Of course, the C and C++ programming languages allow you to perform all sorts of crazy pointer casts. We don't need to debate this. But when I said "a pointer might be upcast from a derived class", I meant that the upcast is *safe* and *legitimate* . --MMS
@@StateMachineCOM Yes, Sir. I quoted your words because it helps me to grasp the key logic behind all those tricks and very much admired your ability to make things crystal clear. Thank you so much for sharing!
Thanks for another insightful video on polymorphism. I have a quick question. Instead of defining the array of shape pointer and initializing with pointer to the object of derived class, is it possible to declare one shape pointer in the drawGraph method and then assign it with derived class pointer object(like rectangle and circle) and then invoke virtual method(like draw)? Basically, we are upcasting multiple times on same type of pointer and get the same behavior.
Why don't you try to implement your suggestion? Then you will understand why it cannot work. The problem is that the object types are *not known* in a function like drawGraph(). If the type was known, you could skip the whole business of virtual pointers and call the appropriate implementation, like Circle_draw(), directly. --MMS
@@StateMachineCOM - I built the code and ran in simulation mode. Here is my change. /* draw all shapes in a given array graph[] */ void drawGraph(Shape *graph[]) { for (std::uint8_t i = 0; graph[i] != (Shape *)0; ++i) { Shape *ps = graph[i]; ps->draw(); /* polymorphism! */ //graph[i]->draw(); } } This code gives the same behavior as the original code. So I did not understand why you think it will not work?
@@jankeshchakravarthy9389, I misunderstood your first comment and didn't think you meant the trivial introduction of a temporary pointer. My confusion was about your upcasting comments. So, just to clarify, there is NO upcasting in the drawGraph() function, with or without the temporary pointer. All the pointers are of type Shape. --MMS
Hello Miro, this is the best teaching video series ever! Thank you. I have a bit off-topic question. You almost always type numeric constants with the type specifier, e.g. while (counter > 0U), but sometimes you violate this rule, e.g. Shape s2(3, 4). Is there any special reason for it?
Important Note: void SysTick_Handler(void) -> extern "C" void SysTick_Handler(void) and void GPIOF_Handler(void) to extern "C" void GPIOF_Handler(void) otherwise Keil wont find the handler and will run the weak handlers in the start up cod
NOTE: The source code, as presented in the video, might cause compilation errors with the newer MDK-ARM / uVision toolsets. This is because the underlying compiler in MDK-ARM has been changed to "Compiler-6", while the older "Compiler-5" is considered now obsolete. The updated code that compiles cleanly with "Compiler-6" is available from the companion website at:
www.state-machine.com/video-course
and from GitHub:
github.com/QuantumLeaps/modern-embedded-programming-course
Being a java programmer, it gives great sense of satisfaction knowing how everything works at low level. Thanks man, keep sharing your knowledge!

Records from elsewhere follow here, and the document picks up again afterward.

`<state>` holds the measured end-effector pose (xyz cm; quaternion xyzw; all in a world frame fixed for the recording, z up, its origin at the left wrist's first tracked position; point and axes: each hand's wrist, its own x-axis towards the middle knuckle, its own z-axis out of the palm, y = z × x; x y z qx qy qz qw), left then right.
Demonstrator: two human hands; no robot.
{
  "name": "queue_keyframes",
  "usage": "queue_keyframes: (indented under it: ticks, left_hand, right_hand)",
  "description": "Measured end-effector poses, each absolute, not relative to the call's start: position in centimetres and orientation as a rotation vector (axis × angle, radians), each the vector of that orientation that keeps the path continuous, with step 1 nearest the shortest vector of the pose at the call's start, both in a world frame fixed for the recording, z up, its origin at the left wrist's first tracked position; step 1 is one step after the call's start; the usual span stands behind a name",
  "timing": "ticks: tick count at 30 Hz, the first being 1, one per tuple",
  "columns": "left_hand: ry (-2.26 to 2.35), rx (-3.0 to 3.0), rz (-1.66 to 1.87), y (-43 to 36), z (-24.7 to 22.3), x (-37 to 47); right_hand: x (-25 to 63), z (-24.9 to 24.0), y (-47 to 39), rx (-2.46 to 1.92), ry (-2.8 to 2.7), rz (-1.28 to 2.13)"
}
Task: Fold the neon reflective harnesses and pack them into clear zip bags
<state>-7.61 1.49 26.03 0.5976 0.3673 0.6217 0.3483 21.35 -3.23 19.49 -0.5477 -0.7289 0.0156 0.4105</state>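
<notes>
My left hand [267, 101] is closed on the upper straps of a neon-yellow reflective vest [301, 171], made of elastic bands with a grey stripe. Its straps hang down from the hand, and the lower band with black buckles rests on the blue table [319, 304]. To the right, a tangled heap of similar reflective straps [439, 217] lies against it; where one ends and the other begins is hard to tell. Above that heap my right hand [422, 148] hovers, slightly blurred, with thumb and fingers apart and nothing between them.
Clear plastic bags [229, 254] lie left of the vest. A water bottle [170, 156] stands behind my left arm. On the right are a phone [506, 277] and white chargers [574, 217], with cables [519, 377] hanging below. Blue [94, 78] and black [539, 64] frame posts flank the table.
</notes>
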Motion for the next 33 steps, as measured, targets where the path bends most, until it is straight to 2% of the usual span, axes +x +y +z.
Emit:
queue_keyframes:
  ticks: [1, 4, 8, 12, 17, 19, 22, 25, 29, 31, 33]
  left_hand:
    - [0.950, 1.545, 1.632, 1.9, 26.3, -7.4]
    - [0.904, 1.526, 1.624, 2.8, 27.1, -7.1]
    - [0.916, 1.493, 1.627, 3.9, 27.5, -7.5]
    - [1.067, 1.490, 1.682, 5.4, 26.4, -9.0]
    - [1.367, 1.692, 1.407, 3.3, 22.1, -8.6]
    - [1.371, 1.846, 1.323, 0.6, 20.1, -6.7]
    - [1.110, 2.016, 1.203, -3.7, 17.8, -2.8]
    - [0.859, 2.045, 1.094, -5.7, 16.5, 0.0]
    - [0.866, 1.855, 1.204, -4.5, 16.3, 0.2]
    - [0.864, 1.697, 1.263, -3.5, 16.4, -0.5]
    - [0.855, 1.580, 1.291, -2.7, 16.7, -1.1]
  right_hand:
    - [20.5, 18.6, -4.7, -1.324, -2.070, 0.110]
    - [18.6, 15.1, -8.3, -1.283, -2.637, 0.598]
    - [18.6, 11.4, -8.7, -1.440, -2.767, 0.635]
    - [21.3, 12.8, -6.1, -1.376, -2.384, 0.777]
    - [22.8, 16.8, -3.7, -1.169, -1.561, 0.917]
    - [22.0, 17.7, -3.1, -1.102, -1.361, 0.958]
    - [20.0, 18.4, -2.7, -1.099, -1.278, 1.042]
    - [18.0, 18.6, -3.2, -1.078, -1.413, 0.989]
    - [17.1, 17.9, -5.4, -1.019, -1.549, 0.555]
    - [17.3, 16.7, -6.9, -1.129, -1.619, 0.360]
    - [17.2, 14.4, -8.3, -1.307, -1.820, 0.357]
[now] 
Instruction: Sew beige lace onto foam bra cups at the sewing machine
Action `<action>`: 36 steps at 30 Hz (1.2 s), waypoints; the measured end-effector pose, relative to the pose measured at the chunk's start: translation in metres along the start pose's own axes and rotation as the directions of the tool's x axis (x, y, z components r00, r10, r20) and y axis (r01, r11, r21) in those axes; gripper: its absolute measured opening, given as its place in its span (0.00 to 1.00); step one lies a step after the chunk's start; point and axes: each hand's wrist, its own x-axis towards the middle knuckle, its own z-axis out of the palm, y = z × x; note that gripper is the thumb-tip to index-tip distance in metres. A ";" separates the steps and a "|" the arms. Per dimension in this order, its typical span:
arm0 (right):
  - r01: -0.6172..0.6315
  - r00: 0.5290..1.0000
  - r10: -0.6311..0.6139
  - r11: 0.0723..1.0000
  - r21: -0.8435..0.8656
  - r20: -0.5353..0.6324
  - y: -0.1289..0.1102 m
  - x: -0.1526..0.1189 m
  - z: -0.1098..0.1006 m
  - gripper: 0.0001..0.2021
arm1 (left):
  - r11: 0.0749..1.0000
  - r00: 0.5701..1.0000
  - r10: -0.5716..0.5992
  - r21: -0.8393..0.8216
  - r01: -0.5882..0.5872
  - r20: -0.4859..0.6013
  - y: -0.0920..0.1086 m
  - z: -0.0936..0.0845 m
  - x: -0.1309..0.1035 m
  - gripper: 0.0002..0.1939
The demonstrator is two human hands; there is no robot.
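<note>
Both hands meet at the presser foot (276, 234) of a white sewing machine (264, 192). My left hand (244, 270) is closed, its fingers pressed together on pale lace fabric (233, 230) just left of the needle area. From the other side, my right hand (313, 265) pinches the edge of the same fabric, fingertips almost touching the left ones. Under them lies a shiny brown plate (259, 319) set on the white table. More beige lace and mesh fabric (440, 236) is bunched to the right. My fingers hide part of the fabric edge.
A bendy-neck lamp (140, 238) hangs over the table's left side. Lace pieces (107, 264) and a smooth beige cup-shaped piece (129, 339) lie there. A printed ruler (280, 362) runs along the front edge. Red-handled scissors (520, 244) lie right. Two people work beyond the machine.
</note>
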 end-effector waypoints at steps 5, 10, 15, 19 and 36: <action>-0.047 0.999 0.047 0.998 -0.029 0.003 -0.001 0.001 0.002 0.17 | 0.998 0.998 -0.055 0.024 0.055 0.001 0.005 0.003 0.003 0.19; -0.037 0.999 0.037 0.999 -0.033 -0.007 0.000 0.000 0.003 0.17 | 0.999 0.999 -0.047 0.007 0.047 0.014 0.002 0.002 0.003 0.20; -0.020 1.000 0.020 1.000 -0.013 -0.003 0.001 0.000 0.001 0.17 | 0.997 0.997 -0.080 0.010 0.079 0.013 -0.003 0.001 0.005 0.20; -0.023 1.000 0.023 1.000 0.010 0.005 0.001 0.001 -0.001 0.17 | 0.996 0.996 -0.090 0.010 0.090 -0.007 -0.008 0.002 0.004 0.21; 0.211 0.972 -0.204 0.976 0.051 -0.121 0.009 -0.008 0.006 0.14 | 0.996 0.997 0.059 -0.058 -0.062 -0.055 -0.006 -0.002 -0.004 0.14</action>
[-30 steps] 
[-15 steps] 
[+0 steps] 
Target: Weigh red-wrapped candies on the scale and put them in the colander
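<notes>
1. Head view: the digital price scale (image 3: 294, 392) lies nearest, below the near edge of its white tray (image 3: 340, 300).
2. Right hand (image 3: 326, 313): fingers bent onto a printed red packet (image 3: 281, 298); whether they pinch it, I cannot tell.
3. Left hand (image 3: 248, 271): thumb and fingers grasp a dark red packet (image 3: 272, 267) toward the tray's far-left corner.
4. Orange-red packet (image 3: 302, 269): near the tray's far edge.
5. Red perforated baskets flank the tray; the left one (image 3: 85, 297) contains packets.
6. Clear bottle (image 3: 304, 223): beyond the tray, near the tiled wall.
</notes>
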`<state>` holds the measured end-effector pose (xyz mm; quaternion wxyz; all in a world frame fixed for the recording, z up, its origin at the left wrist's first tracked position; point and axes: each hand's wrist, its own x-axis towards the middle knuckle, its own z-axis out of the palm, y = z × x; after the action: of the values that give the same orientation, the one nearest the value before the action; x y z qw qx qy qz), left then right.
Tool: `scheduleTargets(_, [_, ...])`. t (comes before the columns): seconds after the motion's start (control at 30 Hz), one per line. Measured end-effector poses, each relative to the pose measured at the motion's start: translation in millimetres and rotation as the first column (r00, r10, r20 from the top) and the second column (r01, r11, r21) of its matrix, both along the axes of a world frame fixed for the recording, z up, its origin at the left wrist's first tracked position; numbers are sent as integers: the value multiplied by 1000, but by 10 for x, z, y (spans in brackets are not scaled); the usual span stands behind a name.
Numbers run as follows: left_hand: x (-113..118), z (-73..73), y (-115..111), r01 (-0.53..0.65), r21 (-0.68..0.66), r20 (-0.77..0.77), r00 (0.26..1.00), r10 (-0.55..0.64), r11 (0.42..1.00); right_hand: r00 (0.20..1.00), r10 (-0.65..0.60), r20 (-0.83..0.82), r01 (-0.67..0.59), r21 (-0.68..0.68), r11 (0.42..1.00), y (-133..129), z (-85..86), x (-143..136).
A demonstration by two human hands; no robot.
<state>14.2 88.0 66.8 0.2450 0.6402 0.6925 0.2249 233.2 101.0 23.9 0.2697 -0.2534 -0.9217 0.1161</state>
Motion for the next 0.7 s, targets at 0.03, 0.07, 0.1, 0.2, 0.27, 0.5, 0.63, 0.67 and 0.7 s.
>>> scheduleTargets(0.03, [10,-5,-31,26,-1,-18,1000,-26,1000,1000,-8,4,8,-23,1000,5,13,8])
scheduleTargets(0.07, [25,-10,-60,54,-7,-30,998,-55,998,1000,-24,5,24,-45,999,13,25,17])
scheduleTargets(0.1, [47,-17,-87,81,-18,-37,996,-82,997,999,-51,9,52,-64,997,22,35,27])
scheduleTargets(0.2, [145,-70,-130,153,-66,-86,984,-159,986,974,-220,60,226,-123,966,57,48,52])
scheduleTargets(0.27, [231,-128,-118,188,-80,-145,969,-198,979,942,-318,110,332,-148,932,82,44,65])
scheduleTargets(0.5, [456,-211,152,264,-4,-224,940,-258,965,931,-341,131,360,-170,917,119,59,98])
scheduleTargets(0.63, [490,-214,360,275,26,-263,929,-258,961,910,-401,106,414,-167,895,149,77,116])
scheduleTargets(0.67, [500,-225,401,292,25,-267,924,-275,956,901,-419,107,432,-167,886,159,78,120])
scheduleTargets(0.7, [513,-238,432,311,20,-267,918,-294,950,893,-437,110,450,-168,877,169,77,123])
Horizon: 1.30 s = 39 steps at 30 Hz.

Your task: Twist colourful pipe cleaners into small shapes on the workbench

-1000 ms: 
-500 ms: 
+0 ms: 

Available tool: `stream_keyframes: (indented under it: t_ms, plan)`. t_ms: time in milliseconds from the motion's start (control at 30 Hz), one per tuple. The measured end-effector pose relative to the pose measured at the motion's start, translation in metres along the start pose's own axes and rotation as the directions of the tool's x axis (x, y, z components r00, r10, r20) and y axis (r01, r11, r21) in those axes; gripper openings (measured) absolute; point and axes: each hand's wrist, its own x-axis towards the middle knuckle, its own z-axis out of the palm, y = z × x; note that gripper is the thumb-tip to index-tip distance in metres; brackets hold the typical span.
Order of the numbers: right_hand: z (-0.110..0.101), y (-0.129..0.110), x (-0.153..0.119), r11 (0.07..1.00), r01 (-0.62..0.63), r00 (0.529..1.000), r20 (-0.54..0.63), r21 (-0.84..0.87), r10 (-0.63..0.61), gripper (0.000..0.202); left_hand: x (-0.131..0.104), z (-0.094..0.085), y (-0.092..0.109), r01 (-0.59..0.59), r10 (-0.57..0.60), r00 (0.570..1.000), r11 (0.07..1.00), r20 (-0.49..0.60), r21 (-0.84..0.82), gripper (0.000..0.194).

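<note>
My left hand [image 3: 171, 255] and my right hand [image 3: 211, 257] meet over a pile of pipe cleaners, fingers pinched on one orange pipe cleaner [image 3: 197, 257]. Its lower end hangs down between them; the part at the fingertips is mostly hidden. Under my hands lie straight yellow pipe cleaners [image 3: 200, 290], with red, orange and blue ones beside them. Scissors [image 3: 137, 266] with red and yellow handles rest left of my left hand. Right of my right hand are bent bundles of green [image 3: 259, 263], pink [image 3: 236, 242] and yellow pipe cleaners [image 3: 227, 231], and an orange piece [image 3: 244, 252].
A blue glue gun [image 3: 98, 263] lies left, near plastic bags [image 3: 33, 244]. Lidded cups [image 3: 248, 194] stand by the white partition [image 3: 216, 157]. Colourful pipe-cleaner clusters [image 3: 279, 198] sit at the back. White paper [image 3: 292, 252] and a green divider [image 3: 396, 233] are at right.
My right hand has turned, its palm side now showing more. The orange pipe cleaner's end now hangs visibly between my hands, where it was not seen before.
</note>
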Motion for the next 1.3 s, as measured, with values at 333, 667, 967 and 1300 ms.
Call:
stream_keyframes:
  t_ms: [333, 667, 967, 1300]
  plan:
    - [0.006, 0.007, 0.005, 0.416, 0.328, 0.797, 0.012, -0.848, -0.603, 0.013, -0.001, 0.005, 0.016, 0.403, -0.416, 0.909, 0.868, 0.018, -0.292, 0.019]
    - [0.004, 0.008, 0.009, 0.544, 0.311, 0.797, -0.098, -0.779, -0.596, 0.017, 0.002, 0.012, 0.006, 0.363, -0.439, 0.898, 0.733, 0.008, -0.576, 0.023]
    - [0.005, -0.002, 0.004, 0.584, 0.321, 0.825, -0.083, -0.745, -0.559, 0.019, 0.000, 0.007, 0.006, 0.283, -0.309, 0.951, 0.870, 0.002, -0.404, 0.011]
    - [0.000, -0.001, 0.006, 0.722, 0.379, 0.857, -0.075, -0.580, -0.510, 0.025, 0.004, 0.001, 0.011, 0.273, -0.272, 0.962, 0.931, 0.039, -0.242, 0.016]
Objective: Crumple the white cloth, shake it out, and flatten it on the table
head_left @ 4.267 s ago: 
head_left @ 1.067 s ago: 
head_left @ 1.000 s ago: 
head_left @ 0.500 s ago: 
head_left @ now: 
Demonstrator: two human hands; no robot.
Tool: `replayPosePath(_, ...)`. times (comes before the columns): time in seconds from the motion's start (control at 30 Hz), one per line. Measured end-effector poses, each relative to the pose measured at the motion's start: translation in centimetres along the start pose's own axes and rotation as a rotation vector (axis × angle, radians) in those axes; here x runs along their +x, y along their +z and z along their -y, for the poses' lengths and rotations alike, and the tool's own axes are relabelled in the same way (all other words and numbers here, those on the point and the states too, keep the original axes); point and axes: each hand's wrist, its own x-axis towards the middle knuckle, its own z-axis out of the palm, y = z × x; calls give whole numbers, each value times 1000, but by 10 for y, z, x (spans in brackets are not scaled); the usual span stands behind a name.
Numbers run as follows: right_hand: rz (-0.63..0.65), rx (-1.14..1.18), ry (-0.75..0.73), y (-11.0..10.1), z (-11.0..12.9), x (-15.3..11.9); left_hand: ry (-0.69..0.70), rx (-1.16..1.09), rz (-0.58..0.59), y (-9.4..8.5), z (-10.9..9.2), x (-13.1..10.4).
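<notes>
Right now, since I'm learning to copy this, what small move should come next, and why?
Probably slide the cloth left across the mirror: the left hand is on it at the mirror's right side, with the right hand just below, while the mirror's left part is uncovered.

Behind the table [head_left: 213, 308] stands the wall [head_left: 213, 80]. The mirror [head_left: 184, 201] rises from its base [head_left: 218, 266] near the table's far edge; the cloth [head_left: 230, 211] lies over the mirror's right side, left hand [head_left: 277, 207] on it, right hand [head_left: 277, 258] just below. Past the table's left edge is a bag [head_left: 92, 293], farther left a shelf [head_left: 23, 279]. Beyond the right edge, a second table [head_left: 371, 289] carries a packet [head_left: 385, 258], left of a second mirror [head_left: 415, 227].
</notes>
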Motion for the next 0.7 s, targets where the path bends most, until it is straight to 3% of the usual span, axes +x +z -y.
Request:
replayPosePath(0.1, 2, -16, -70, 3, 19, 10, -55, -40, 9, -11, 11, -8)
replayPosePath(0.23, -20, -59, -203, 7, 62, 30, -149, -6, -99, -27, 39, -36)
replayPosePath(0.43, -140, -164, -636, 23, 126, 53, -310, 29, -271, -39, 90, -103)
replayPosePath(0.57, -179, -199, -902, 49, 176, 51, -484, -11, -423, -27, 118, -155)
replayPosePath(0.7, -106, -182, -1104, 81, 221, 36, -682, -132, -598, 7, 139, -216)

it is my pleasure to join this great channel with Mr Miro, thanks a lot for this highly effort work
Have been waiting for it! Thanks!
You are the best Miro! Thanks a lot for making video
Hello Miro, please continue posting new lessons. The video you posted are best lessons i ever had in my career. Thanks so much
Brilliant video 😍
Happy New Year, Miro!
Really look forward to see the coming lectures!
Thank you Dr. Miro
great video thank you for posting.
I know "Application Note Object-Oriented Programming in C" already, nonetheless I'm looking forward to next lesson :-)
"Since the pointer might be actually upcast from a derived class". Actually, a pointer can point to anything that has a physical address, so it might be casted to point to anything. The flexibility of polymorphism is an application of the flexibility of pointers. Everything is in the memory, so everything has a physical address, hence it can be manipulated by pointers.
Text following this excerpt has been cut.